Okay, the graphics were decent, and the audio you used was funny. But... I mean, just... why? Why did this need to be made? Monty Python already made it! I could see if maybe you'd changed all the visuals around to make it different or ironic or more funny, but this was almost exactly the same... Even the placement of the bushes look the same as the original video clip! The only thing you changed was to use squirrels or something instead of people. Do squirrels really add that much to internet humor? I don't get it.

Then again, I guess I laughed really hard when I saw Do Me, because I hadn't seen whatever show the audio came from. I guess this would be about that funny to anyone who hasn't already seen Monty Python. But seriously, who hasn't seen Monty Python?

In short, next time, be more original. Or at least more obscure.

fadedshadow responds:

it's a fucking parody, dumbshit

The action synched up with the music saved it.

Graphics:Sprites, and not particularly good ones at that. Slow FPS frame rate and Sonic do not mix, my friend. The camera-work was ambitious, but the execution fell short in some places.

Style: It actually tells a (very simple) story and does so with a bit of pizzaz. Unfortunately, poor production quality really hurt the piece as a whole. See Overall, below, for a partial list...

Sound: Okay, I can respect you for re-using a professional Sonic soundtrack. But why, oh why did you have to pick the one that's a relic from the 90's preserved only on home-recorded VHS tapes? Other songs, you could have found a decent MP3 to use. This song, there IS no clean copy of it. (Or if there was, and you had a copy of it, your compression settings ruined it.) Also, the soundtrack reminds me of the old TV show, not the games, which picks fights with the sprite graphics. Personally, I woulda gone with Sonic Boom.

Overall: A good idea, but it had lots of little flaws which detracted from the whole:
-Poor choice of soundtrack.
-The title screen was kind of dull and long. (But at least you didn't submit JUST the title screen...)
-The distant background kept scrolling by even when sonic slowed down in the loops.
-There was nothing happening visually when some of the explosions were going off in the airship part of the soundtrack.
-The airship generally looked bad from the outside, like a big metal bananna with vents in it. (Surely there's some cool egg carrier establishing shot from some sprite game you could have used?

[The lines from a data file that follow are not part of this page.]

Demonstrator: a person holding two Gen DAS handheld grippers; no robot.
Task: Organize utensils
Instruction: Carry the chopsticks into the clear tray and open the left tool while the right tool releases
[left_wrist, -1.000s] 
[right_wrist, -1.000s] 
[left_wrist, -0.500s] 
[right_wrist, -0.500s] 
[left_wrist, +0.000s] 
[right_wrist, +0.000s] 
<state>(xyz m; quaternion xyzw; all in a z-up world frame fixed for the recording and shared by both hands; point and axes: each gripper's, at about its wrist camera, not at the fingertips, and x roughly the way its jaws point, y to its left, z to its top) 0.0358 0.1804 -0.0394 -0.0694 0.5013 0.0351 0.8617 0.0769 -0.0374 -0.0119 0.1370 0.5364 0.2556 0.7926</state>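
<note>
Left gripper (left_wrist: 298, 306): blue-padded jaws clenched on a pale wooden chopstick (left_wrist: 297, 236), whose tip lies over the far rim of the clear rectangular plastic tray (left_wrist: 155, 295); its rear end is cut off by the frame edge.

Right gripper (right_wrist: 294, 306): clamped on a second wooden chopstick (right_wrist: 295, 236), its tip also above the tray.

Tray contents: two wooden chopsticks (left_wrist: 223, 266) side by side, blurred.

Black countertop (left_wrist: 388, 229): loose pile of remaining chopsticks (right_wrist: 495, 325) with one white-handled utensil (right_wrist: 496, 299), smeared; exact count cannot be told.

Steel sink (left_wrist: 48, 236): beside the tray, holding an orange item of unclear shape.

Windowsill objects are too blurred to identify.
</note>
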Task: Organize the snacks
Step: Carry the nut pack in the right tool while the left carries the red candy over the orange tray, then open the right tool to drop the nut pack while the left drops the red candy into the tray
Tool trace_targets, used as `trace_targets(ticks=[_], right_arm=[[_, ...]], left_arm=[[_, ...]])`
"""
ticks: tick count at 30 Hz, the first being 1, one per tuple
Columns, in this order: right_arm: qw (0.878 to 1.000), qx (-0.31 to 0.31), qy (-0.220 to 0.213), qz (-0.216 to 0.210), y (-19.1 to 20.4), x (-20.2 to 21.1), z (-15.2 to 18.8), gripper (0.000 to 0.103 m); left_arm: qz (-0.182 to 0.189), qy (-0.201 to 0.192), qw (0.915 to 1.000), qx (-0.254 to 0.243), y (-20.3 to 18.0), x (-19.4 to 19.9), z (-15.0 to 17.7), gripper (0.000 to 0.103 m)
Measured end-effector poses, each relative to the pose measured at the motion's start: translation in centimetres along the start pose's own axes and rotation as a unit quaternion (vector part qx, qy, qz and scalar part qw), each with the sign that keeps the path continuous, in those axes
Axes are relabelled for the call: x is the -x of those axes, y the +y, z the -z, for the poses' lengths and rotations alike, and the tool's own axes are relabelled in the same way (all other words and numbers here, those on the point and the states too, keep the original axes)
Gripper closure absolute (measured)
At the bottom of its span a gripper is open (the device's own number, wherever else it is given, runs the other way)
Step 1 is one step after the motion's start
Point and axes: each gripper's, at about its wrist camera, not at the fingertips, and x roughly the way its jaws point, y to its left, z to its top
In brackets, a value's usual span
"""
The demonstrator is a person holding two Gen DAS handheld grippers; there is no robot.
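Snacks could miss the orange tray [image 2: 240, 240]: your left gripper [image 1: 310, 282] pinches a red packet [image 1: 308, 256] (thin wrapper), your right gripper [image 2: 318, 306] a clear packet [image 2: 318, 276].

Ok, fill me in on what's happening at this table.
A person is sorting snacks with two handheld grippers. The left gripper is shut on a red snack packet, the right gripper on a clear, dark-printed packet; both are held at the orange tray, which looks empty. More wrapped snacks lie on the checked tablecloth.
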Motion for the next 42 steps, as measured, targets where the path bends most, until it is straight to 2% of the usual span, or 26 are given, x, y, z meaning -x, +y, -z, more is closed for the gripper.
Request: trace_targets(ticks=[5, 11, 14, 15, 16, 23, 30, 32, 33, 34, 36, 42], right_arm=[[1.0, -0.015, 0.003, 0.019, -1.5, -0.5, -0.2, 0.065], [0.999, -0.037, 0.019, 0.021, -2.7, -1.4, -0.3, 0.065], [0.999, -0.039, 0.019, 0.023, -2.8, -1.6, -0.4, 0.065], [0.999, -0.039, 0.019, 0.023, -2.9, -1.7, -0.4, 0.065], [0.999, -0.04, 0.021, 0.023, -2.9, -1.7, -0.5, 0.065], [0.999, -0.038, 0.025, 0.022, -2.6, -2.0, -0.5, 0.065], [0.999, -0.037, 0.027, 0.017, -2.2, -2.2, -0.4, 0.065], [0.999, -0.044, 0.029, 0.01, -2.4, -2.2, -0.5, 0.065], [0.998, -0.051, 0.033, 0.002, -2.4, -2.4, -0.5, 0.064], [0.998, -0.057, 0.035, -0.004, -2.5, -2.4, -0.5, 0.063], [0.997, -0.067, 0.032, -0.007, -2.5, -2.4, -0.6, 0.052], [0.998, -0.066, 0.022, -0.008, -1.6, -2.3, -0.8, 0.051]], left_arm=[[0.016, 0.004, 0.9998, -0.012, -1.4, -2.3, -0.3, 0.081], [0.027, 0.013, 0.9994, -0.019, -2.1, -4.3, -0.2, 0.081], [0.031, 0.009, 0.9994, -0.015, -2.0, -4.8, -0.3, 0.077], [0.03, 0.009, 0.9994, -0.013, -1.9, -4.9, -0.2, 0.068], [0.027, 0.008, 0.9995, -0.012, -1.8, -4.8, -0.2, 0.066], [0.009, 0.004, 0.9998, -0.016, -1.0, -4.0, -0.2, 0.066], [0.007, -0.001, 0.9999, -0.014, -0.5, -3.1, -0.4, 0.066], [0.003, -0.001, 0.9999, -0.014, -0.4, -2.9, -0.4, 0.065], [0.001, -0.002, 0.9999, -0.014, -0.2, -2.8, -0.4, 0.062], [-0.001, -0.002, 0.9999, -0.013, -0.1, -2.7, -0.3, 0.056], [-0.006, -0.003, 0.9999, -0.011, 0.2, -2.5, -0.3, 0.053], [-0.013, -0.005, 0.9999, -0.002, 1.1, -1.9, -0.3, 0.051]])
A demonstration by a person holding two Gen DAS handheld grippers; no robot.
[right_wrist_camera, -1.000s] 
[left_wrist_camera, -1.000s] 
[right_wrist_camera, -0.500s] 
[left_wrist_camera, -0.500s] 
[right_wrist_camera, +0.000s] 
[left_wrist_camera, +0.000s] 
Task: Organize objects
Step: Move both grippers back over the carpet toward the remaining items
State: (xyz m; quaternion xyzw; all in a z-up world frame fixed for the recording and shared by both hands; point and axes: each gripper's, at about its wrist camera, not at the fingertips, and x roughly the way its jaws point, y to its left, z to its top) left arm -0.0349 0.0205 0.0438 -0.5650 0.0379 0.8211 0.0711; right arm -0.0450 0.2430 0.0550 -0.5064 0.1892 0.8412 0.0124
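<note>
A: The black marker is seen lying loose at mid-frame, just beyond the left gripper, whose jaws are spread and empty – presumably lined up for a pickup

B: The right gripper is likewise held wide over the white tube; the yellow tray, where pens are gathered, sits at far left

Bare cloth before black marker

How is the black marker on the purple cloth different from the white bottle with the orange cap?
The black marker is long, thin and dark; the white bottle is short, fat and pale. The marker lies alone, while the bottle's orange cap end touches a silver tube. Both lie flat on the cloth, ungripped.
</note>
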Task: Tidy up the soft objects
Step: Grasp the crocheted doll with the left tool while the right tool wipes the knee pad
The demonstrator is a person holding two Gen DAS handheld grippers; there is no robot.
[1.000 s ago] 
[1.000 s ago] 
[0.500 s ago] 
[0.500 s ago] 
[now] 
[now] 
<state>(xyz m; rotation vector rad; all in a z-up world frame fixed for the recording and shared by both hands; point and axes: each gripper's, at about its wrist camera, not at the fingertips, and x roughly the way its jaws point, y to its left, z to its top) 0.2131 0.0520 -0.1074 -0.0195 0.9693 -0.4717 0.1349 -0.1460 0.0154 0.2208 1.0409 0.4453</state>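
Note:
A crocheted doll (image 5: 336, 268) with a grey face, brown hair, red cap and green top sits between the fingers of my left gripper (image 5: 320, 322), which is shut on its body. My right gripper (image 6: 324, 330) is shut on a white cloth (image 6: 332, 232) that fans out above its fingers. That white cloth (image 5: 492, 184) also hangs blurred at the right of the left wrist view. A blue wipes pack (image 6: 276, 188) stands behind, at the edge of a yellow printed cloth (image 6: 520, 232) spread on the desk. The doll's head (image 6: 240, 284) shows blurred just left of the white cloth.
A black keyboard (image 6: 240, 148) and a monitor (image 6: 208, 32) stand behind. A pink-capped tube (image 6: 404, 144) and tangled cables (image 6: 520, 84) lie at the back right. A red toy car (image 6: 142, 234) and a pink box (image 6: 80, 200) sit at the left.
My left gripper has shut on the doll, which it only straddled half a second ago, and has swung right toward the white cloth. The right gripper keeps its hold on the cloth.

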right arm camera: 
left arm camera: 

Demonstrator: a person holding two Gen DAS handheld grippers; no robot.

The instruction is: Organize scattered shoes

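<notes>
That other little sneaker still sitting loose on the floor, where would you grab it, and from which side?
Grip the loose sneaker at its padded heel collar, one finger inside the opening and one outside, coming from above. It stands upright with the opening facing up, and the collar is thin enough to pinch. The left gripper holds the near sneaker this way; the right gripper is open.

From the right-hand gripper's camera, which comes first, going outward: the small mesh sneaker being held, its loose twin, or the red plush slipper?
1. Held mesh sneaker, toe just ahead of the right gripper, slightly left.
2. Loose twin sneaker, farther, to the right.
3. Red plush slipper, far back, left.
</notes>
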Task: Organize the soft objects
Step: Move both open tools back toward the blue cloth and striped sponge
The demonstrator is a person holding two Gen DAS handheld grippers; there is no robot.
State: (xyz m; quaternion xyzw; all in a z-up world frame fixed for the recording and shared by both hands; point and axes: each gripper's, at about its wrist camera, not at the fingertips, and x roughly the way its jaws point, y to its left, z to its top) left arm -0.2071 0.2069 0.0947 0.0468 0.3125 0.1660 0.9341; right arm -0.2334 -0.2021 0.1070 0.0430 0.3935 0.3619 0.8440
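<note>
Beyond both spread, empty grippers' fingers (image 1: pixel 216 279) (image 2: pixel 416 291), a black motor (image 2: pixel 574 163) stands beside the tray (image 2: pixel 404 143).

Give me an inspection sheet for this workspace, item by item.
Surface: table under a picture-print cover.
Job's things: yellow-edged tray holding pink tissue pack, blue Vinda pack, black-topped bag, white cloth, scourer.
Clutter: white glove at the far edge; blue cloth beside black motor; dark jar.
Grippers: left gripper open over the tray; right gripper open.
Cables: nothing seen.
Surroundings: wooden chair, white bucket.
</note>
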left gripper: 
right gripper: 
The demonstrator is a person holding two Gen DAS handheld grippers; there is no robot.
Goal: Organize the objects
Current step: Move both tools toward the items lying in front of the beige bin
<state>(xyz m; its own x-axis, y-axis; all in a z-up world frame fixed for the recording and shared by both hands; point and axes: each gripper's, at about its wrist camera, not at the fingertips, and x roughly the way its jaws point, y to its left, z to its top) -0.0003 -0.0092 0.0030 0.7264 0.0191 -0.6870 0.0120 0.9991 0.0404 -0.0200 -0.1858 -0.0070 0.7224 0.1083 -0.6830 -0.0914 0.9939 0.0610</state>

If not, you should have made one up, or heck, I'd have settled for the airship from kirby with an Eggman logo slapped on the side.)
-The final explosion looked VERY cheap and lame and fake.

All that said, I liked it for some reason. Probabaly because it told a story and had some good ideas buried underneath the crappy execution. I look forward to your future submissions. Keep practicing, and keep trying to do better. :)

Nutronic responds:

Yeah I agree with you on some of those points, however I just want to point out it's only an opening video. My comic's been up for quite some time and this Idea was meant for season 1. It has nothing to do with actual comic plot wise, just kind of a "corny" action scene to establish the characters. Thanks for the in-depth review and I hope I can figure out how to get rid of the glitches.